**WHAT IS REQUIRED**
Work out how many lines in the following entries contain the string "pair", and write only that number.
++++++++
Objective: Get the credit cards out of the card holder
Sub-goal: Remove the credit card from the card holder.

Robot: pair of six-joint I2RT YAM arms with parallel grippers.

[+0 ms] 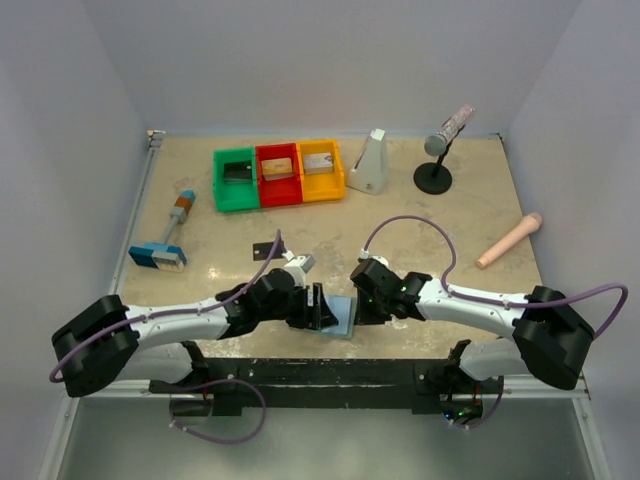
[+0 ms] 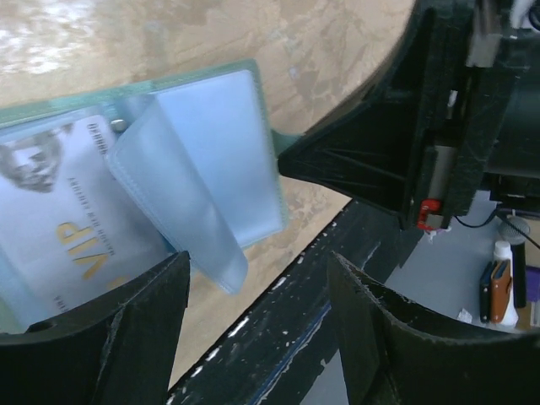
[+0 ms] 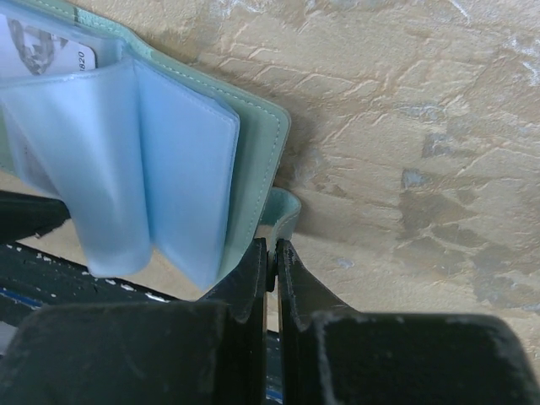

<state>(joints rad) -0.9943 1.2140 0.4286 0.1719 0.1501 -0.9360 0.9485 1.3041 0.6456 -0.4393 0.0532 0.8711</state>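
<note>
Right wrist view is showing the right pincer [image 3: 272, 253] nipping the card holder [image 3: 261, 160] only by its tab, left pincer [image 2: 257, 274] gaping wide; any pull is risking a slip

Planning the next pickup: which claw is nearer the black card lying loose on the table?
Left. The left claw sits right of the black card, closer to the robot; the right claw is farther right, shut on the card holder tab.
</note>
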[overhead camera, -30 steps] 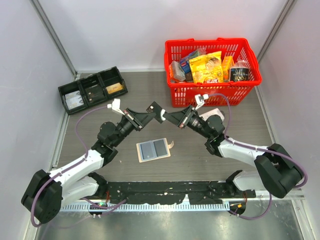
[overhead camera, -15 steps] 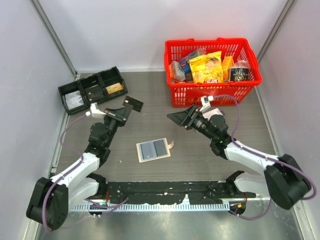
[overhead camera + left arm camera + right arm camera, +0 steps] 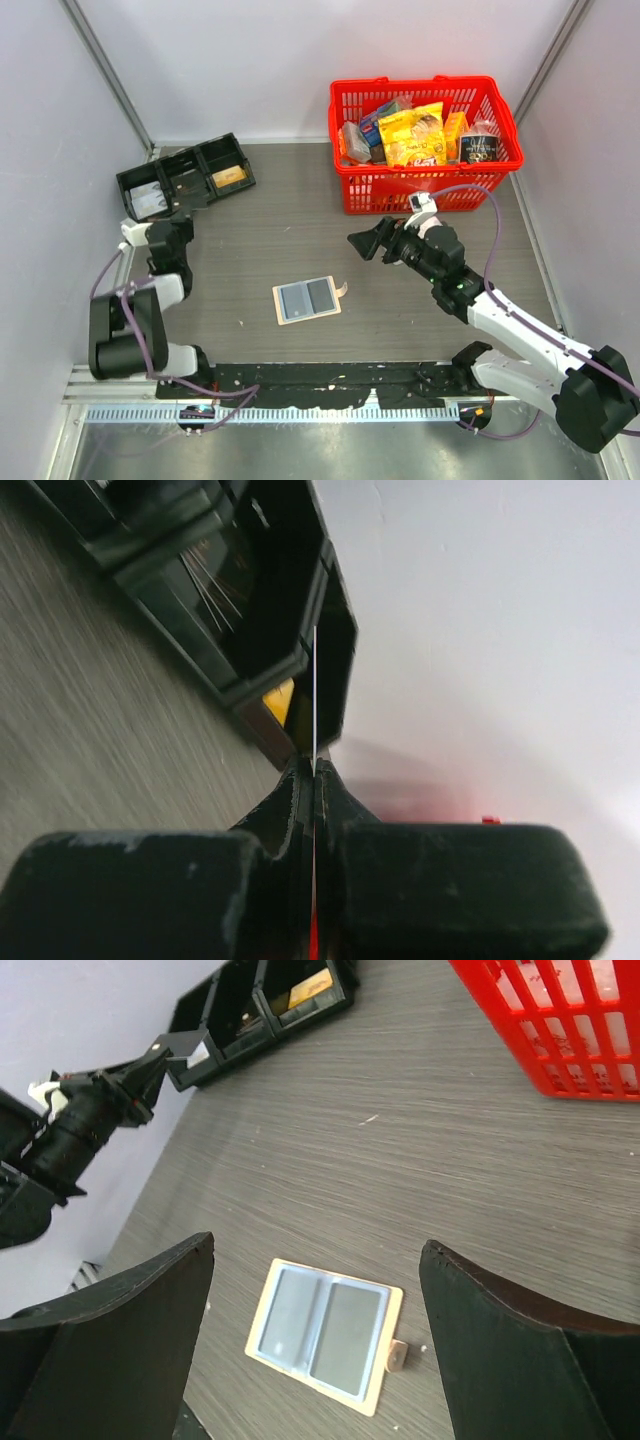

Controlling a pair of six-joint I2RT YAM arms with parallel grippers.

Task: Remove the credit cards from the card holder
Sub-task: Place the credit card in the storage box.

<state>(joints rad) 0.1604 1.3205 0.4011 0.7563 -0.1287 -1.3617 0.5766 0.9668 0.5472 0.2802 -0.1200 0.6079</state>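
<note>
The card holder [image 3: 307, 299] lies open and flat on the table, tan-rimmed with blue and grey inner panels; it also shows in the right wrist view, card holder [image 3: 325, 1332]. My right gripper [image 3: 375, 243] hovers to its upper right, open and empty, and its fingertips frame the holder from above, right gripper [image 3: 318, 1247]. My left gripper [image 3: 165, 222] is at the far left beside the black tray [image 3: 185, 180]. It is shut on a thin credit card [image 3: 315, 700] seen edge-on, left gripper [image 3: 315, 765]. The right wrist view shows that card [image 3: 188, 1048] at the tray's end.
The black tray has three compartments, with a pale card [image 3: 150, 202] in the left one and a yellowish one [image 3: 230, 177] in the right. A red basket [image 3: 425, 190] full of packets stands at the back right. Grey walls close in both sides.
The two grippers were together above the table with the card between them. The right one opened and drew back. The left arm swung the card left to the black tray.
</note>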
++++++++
**REPLY TO THE TASK**
2